• **Activity**
Restate the listing below word for word, pictures excluded.

• **Supplied material**

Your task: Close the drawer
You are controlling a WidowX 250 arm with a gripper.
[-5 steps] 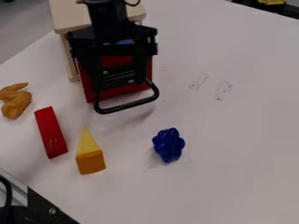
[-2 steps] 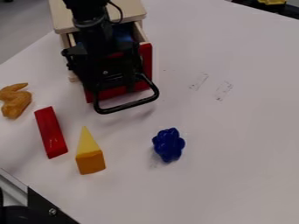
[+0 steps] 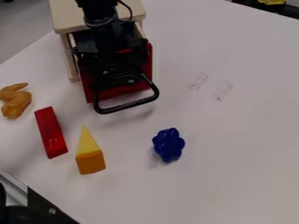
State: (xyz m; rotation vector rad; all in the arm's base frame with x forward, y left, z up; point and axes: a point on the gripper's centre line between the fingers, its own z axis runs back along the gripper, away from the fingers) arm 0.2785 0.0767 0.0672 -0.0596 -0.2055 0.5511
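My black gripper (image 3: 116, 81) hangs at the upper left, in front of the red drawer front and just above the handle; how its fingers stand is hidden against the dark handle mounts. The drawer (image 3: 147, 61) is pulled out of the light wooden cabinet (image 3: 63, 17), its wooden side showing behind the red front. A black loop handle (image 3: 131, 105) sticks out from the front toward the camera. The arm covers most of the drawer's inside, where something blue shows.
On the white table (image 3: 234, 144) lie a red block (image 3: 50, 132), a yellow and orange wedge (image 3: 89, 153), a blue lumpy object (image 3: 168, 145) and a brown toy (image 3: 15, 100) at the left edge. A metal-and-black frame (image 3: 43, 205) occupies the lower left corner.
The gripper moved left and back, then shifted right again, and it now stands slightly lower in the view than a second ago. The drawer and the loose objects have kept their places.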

• **Completed exercise**
Your task: Close the drawer
You are controlling a WidowX 250 arm with a gripper.
[-5 steps] 
[-2 steps] 
[+0 steps] 
State: (xyz m; rotation vector rad; all in the arm's base frame with x forward, y left, z up; point and axes: a point on the gripper's centre line between the fingers, its own z axis runs back along the gripper, away from the fingers) arm 0.2785 0.0767 0.0672 -0.0596 -0.2055 0.5511
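My black gripper (image 3: 116, 81) hangs at the upper left, in front of the red drawer front and just above the handle; how its fingers stand is hidden against the dark handle mounts. The drawer (image 3: 147, 61) is pulled out of the light wooden cabinet (image 3: 63, 17), its wooden side showing behind the red front. A black loop handle (image 3: 131, 105) sticks out from the front toward the camera. The arm covers most of the drawer's inside, where something blue shows.
On the white table (image 3: 234, 144) lie a red block (image 3: 50, 132), a yellow and orange wedge (image 3: 89, 153), a blue lumpy object (image 3: 168, 145) and a brown toy (image 3: 15, 100) at the left edge. A metal-and-black frame (image 3: 43, 205) occupies the lower left corner.
The gripper moved left and back, then shifted right again, and it now stands slightly lower in the view than a second ago. The drawer and the loose objects have kept their places.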

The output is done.